欲望枠が「一人一派」では、社会的承認は難しい。 しかしそのことに「自分はオリジナルだ」というナルシシズムも発生し得る。 「オリジナリティ」と「本物の逸脱」の間で緊張感にたわむれている。 あるいは、オリジナリティ云々の自意識なき「野獣系」*1でも、本物の野獣は単なる逸脱になる。 ▼いっぽう、「それしか生きられない」の緊迫は、自意識的なナルシシズムで選択されるのではない。 そのような不可避の選択は、どのように社会的作法に乗せられるか。
「自分の欲望はオリジナルである」というナルシシズム*2と、「自分は既存の評価フォーマットに従って優秀である」*3というナルシシズムはどう共存しているか。 【「評価フォーマット」とは、ある欲望の指針において「どこまでいけるか」を競う。】 ▼承認を得たフォーマットでの優秀さは評価されるが、欲望枠そのものがオリジナルなのであれば、そこでいくら頑張っても評価ベースに乗らない。 「逸脱」「愚行権」でしかない。
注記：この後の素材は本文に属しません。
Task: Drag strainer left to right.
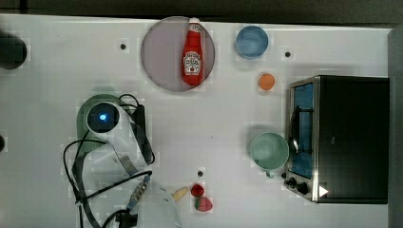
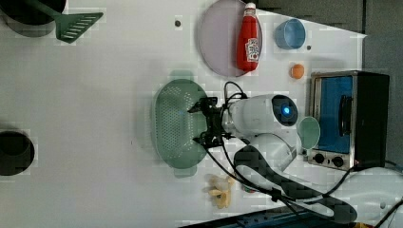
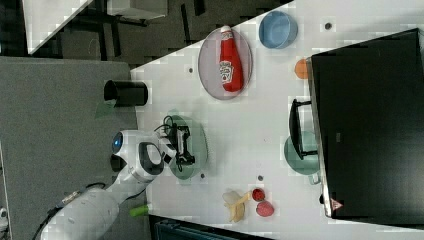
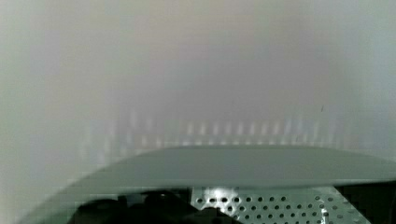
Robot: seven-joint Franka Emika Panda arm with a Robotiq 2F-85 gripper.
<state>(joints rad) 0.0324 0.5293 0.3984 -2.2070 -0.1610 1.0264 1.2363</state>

- 「欲望することには成功しているが、ルーチンワークと化している(エッジは利いていない)」 ⇔ 「エッジは利いているが、既存文脈に合流できていない」(勉強が足らない)
- どちらに偏りすぎてもダメ。
欲望そのものを自意識においてオリジナル化するのではなく、
誰であれ欲望は陳腐だが、その陳腐さを自分ひとりで生きる用意が必要。 「自分はこれをするしかできない(しかし陳腐さは気にしない)」。 ▼今からオリジナルな欲望を身につけようとするのではなく、「すでに生きてしまっている欲望(無意識)」について問題化すること。
*1:cf. 宮台真司『野獣系でいこう!! (朝日文庫)』
*2:「それしかできない」とき、周囲との差異はどうでもいい。 ただ、差異は欲望の対象になり得るし、「周囲と同じである」となると、それが欲望をダメにすることがある。 ▼私自身はといえば、「それしかできない」の切迫さにおいてしか何かを欲望することができなくなっている。――「気づいたらなっていた」という事後的な気づきにおいてしか、欲望はあり得ないのではないか。